WHAT YOU ARE ASKED TO DO
Copy out the data word for word. The images are not part of the copy.

☆ ☆ ☆ ☆

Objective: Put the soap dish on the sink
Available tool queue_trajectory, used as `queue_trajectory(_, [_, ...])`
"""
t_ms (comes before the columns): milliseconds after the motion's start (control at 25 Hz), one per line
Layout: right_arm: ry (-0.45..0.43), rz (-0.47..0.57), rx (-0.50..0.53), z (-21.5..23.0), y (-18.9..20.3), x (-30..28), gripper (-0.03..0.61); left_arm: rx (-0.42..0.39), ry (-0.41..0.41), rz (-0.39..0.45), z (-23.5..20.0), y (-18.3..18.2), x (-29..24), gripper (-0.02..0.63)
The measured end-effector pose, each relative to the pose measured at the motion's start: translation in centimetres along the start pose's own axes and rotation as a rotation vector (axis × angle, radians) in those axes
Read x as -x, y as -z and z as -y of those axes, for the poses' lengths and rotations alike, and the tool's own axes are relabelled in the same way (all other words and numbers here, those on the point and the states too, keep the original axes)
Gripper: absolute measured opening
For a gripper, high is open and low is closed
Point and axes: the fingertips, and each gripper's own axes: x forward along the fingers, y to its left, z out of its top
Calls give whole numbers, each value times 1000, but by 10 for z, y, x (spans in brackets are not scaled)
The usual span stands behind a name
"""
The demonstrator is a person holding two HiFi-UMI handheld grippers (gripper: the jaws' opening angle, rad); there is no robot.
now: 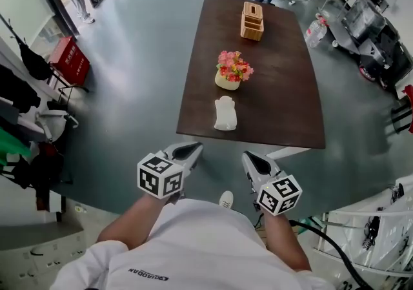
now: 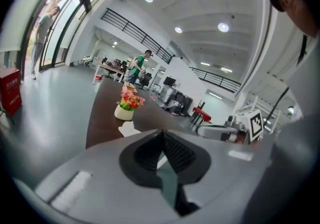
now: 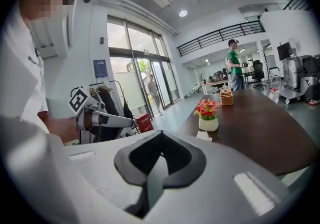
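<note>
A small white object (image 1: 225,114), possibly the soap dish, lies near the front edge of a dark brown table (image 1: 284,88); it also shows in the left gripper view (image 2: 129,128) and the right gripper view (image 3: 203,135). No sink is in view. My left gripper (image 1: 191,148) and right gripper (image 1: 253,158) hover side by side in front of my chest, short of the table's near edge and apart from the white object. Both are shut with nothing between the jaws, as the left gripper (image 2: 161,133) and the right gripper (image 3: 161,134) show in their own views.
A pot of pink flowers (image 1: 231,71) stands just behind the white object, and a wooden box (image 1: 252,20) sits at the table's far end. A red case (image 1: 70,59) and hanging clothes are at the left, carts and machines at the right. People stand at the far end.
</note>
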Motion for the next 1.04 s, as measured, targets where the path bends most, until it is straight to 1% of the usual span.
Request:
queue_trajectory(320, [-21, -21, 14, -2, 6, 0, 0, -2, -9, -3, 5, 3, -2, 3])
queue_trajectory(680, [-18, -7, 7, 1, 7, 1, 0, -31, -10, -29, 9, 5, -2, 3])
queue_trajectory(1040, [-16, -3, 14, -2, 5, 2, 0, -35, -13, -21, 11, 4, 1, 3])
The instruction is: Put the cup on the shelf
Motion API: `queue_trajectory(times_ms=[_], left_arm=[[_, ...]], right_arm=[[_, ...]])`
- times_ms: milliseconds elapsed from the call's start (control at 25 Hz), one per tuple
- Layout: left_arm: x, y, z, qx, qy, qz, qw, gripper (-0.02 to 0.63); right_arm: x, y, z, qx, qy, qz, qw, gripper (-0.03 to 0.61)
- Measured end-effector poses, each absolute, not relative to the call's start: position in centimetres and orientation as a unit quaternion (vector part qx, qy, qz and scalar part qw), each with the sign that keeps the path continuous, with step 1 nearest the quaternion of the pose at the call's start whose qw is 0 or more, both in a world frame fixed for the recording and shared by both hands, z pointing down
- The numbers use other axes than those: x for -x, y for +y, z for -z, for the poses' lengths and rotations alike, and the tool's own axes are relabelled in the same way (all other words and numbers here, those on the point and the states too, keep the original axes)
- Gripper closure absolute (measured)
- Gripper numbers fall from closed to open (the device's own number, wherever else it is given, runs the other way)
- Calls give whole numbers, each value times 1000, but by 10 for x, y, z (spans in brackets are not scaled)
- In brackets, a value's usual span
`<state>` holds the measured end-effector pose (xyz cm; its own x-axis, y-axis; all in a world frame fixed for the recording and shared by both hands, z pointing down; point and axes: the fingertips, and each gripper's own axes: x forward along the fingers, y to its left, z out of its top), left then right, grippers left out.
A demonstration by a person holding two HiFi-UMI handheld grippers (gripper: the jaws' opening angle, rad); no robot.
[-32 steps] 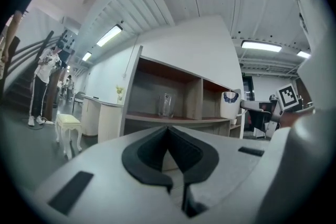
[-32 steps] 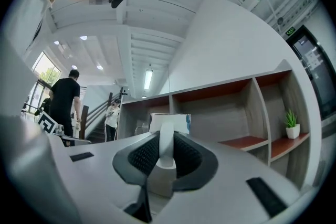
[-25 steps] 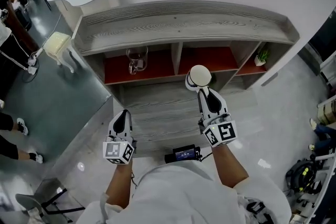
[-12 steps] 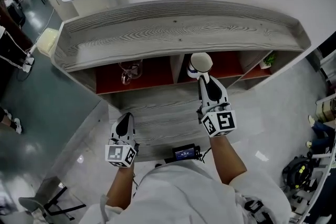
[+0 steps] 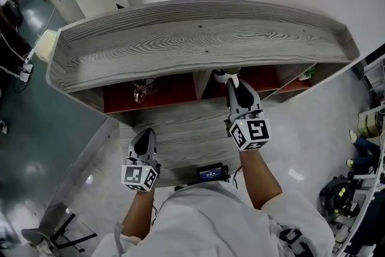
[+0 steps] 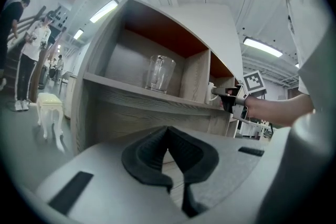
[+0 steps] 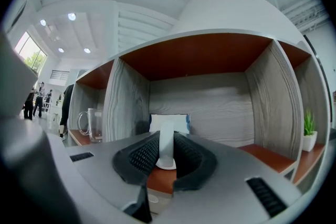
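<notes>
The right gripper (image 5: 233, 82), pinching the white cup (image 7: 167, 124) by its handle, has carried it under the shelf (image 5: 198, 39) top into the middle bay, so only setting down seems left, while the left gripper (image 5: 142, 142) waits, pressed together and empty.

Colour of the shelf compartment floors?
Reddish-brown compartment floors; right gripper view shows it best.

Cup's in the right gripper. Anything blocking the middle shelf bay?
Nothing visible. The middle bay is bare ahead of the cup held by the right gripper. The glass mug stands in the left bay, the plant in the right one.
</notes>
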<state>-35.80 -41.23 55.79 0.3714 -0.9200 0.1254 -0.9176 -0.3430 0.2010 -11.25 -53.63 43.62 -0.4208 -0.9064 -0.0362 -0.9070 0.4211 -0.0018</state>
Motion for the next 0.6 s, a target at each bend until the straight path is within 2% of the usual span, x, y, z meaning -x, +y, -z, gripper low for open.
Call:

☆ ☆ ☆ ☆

COMPLETED EXERCISE
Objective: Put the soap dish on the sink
Available tool queue_trajectory, used as `queue_trajectory(_, [_, ...])`
"""
t_ms (comes before the columns): milliseconds after the motion's start (control at 25 Hz), one per line
Layout: right_arm: ry (-0.45..0.43), rz (-0.47..0.57), rx (-0.50..0.53), z (-21.5..23.0), y (-18.9..20.3), x (-30..28), gripper (-0.03..0.61); left_arm: rx (-0.42..0.39), ry (-0.41..0.41), rz (-0.39..0.45), z (-23.5..20.0), y (-18.3..18.2), x (-29..24), gripper (-0.02..0.63)
The measured end-effector pose, each relative to the pose measured at the motion's start: translation in centimetres along the start pose's own axes and rotation as a rotation vector (axis × angle, radians) in those axes
Read x as -x, y as -z and z as -y of those axes, for the poses' lengths and rotations alike, and the tool's own axes are relabelled in the same way (all other words and numbers here, those on the point and the states too, keep the original axes)
Gripper: absolute measured opening
For a gripper, high is open and low is closed
Point and axes: the fingertips, and each gripper's own axes: x forward along the fingers, y to its left, z out of its top
Calls give whole numbers, each value times 1000, but by 10 for z, y, x (spans in brackets are not scaled)
The usual span stands behind a name
"""
The demonstrator is a person holding two HiFi-UMI handheld grippers (gripper: the jaws' opening angle, rad); there is no robot.
now: 
now: 
now: 
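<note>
A small white object (image 1: 225,114), possibly the soap dish, lies near the front edge of a dark brown table (image 1: 284,88); it also shows in the left gripper view (image 2: 129,128) and the right gripper view (image 3: 203,135). No sink is in view. My left gripper (image 1: 191,148) and right gripper (image 1: 253,158) hover side by side in front of my chest, short of the table's near edge and apart from the white object. Both are shut with nothing between the jaws, as the left gripper (image 2: 161,133) and the right gripper (image 3: 161,134) show in their own views.
A pot of pink flowers (image 1: 231,71) stands just behind the white object, and a wooden box (image 1: 252,20) sits at the table's far end. A red case (image 1: 70,59) and hanging clothes are at the left, carts and machines at the right. People stand at the far end.
</note>
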Motion for the next 1.04 s, as measured, targets where the path bends most, until it is straight to 1% of the usual span.
Request:
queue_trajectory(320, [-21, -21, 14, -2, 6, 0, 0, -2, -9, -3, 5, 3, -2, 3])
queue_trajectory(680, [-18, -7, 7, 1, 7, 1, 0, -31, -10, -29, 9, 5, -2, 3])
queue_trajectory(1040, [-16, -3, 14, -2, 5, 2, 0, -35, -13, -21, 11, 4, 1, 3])
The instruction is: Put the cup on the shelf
Motion API: `queue_trajectory(times_ms=[_], left_arm=[[_, ...]], right_arm=[[_, ...]])`
- times_ms: milliseconds elapsed from the call's start (control at 25 Hz), one per tuple
- Layout: left_arm: x, y, z, qx, qy, qz, qw, gripper (-0.02 to 0.63); right_arm: x, y, z, qx, qy, qz, qw, gripper (-0.03 to 0.61)
- Measured end-effector poses, each absolute, not relative to the call's start: position in centimetres and orientation as a unit quaternion (vector part qx, qy, qz and scalar part qw), each with the sign that keeps the path continuous, with step 1 nearest the quaternion of the pose at the call's start whose qw is 0 or more, both in a world frame fixed for the recording and shared by both hands, z pointing down
- The numbers use other axes than those: x for -x, y for +y, z for -z, for the poses' lengths and rotations alike, and the tool's own axes are relabelled in the same way (all other words and numbers here, those on the point and the states too, keep the original axes)
- Gripper closure absolute (measured)
- Gripper numbers fall from closed to open (the device's own number, wherever else it is given, runs the other way)
- Calls give whole numbers, each value times 1000, but by 10 for x, y, z (spans in brackets are not scaled)
- In brackets, a value's usual span
`<state>` holds the measured end-effector pose (xyz cm; its own x-axis, y-axis; all in a world frame fixed for the recording and shared by both hands, z pointing down; point and axes: the fingertips, and each gripper's own axes: x forward along the fingers, y to its left, z out of its top), left then right, grippers left out.
A demonstration by a person holding two HiFi-UMI handheld grippers (gripper: the jaws' opening angle, rad); no robot.
[-32 steps] 
[-32 steps] 
[-25 steps] 
[-12 steps] 
[+0 steps] 
[+0 steps] 
[+0 steps] 
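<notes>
The right gripper (image 5: 233, 82), pinching the white cup (image 7: 167, 124) by its handle, has carried it under the shelf (image 5: 198, 39) top into the middle bay, so only setting down seems left, while the left gripper (image 5: 142, 142) waits, pressed together and empty.

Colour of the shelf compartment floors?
Reddish-brown compartment floors; right gripper view shows it best.

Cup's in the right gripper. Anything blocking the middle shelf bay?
Nothing visible. The middle bay is bare ahead of the cup held by the right gripper. The glass mug stands in the left bay, the plant in the right one.
</notes>
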<state>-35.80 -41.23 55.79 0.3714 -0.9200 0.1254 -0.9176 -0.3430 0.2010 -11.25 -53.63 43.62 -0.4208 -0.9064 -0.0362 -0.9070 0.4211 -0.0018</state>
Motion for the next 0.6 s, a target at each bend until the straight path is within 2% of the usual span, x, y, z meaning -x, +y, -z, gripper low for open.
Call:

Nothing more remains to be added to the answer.